02/09/2024
SPEAKER SPOTLIGHT - LFoW Book Fair
Sat. 5th October, 1pm at the Millpool Centre
Crafting a Sense of Place
with Clare Howdle, Emma Timpany and Gareth Rees
Join Clare, Emma and Gareth for a discussion about the challenges, joys and purpose of producing Twelve Stories for Twelve Sections, a new anthology of stories by Cornwall-based writers for the Cornwall National Landscape and published by Hermitage Press. Expect a deep dive into the nuts and bolts of the writers’ craft, with a focus on the methods, techniques and tools employed to create a powerful sense of place. All three authors will read extracts from their work, featured in Twelve Stories, and there will be the opportunity for questions from the audience.
Clare Howdle is a writer and editor who lives by the sea and is drawn to its stories.
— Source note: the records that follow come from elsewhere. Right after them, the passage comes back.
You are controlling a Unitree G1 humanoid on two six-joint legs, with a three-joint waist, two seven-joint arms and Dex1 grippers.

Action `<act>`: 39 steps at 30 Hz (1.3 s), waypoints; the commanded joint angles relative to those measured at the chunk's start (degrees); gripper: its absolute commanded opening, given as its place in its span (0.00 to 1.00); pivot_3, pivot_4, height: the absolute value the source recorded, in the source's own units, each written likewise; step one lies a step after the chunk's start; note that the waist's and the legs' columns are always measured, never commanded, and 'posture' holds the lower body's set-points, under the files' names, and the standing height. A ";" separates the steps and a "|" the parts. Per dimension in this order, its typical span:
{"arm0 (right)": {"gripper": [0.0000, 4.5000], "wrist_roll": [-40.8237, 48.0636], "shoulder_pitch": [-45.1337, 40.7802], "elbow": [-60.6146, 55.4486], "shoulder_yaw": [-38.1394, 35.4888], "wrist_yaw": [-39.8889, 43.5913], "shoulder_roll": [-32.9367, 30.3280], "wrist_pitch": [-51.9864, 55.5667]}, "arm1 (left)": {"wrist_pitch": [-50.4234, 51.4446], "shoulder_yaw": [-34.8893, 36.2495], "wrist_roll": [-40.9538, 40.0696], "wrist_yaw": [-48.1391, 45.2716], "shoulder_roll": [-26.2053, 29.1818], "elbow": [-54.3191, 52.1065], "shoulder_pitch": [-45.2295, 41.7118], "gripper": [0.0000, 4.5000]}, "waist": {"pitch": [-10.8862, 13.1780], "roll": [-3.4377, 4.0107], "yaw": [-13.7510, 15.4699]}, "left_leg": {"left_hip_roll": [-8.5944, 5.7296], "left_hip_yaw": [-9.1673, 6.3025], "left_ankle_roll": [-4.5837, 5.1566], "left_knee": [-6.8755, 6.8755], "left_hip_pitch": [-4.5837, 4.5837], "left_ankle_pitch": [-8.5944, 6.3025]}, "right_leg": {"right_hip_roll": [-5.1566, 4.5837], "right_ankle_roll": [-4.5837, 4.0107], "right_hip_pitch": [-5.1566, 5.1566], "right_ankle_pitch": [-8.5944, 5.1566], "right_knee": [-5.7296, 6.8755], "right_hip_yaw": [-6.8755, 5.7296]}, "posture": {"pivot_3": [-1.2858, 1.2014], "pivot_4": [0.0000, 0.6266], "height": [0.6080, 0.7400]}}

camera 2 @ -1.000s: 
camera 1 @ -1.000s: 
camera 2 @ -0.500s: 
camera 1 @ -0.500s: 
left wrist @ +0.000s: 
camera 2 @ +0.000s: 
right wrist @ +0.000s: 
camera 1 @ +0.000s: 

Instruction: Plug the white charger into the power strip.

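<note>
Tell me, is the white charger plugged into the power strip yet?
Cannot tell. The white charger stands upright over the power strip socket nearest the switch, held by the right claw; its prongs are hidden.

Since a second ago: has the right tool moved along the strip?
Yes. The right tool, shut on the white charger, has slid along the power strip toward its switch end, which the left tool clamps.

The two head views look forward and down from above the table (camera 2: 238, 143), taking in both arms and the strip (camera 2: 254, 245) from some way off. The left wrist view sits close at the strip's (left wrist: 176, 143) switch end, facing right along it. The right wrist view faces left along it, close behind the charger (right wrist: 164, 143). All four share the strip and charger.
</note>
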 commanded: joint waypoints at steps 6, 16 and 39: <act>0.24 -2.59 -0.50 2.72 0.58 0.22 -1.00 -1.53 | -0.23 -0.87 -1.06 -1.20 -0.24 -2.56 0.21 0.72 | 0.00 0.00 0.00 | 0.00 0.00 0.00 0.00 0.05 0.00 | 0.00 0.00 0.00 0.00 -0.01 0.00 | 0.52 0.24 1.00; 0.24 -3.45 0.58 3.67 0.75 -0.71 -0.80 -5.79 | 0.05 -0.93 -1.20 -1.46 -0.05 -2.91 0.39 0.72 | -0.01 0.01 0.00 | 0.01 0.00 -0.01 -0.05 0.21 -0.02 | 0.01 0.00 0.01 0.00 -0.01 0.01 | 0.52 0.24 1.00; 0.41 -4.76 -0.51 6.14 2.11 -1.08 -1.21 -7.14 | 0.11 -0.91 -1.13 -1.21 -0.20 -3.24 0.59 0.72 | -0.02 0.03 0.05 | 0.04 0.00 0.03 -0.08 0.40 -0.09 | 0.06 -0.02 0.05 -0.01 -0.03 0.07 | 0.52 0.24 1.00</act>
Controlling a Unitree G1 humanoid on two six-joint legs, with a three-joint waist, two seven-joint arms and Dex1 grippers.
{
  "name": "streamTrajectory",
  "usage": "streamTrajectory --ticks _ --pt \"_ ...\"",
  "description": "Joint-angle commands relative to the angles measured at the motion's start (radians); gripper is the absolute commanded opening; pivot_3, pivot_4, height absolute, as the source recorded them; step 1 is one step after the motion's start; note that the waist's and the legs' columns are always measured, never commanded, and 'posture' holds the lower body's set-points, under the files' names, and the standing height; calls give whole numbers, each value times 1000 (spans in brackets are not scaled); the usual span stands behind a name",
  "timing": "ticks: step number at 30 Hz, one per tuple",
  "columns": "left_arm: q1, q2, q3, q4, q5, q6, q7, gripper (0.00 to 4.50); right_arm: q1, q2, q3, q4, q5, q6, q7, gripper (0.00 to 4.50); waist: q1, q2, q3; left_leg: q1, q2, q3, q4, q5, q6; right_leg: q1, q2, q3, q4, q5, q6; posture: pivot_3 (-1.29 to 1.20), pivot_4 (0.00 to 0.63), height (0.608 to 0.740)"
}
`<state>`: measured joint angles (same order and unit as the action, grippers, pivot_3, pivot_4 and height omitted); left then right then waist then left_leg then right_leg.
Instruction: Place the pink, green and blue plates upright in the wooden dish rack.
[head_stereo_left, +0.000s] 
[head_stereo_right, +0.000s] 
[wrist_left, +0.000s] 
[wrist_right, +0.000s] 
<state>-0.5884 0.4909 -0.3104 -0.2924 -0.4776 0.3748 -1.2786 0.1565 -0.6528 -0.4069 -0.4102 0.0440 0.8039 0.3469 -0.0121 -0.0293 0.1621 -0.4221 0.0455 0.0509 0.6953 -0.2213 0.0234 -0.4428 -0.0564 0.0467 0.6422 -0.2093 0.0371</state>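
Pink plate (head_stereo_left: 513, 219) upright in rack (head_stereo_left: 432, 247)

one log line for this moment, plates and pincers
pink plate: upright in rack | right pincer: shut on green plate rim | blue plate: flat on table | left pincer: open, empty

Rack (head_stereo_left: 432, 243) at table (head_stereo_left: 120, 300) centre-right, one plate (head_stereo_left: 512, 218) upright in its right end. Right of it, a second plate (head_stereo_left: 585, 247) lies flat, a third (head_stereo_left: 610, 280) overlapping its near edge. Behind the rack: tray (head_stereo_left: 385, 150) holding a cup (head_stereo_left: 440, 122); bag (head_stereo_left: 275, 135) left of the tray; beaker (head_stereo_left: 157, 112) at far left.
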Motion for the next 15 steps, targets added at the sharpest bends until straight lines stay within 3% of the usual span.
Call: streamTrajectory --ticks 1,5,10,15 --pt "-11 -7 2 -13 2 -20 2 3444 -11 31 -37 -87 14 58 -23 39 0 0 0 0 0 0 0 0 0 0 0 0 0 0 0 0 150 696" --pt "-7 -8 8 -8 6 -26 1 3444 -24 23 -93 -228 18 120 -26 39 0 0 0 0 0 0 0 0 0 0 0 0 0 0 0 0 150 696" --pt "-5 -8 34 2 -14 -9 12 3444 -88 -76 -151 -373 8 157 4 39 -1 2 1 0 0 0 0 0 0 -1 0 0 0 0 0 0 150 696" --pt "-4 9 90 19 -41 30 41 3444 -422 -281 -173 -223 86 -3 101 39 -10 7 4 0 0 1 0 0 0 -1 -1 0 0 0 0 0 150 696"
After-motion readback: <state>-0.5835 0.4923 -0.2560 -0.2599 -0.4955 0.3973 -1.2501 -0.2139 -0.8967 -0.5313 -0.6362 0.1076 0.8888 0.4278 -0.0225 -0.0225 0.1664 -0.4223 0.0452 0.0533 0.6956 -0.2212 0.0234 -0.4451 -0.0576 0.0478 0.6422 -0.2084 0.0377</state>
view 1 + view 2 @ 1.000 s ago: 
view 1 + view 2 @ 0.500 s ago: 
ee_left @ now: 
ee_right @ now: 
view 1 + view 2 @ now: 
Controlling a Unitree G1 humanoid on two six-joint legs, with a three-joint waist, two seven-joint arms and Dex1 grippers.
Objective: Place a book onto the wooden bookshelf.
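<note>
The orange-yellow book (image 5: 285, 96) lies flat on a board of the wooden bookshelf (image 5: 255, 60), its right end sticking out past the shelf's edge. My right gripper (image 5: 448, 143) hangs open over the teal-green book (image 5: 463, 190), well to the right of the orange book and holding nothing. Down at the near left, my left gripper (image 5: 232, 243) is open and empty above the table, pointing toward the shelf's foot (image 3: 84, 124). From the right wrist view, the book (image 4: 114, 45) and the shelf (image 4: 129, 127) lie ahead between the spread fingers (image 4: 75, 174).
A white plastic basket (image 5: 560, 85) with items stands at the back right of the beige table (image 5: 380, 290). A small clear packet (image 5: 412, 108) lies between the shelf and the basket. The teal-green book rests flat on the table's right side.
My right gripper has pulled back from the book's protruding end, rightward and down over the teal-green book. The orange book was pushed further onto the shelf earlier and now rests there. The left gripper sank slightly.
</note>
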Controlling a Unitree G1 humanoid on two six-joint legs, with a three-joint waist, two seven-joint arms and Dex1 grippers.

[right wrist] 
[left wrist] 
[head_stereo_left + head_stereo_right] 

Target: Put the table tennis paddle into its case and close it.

Her fiction has been listed for the Lucy Cavendish Prize, the Grindstone Literary Prize, the Masters Review Short Story Prize and the Bath Short Story Award. Her stories have been published in The Sunday Times, Potshot, Litro, Riptide and more. She's currently working on her first novel.
Emma Timpany was born and grew up in the far south of New Zealand and has lived in Cornwall for twenty years. Her publications are the short story collections Three Roads, Cornish Short Stories: A Collection of Contemporary Cornish Writing (co-editor), The Lost of Syros and Over the Dam, and a novella, Travelling in the Dark. Her writing has won awards including the Society of Authors' Tom-Gallon Trust Award.
Gareth Rees is a writer and editor living in Truro, Cornwall. His short fiction has appeared in literary journals Aloe, Field and Meat and has been broadcast on The Writers' Block podcast. Twelve Stories for Twelve Sections, commissioned by Cornwall National Landscape and published by Hermitage Press, which he edited and contributed to, is currently being produced as a series for BBC Radio Cornwall. A novella, Give Him a Little Earth, is scheduled for publication in October, and he's putting the finishing touches to a novel. A recent graduate of Manchester Metropolitan University’s MFA Creative Writing programme, he's about to embark on a PhD exploring ‘Contemporary Approaches to the Neo-Victorian Novel’.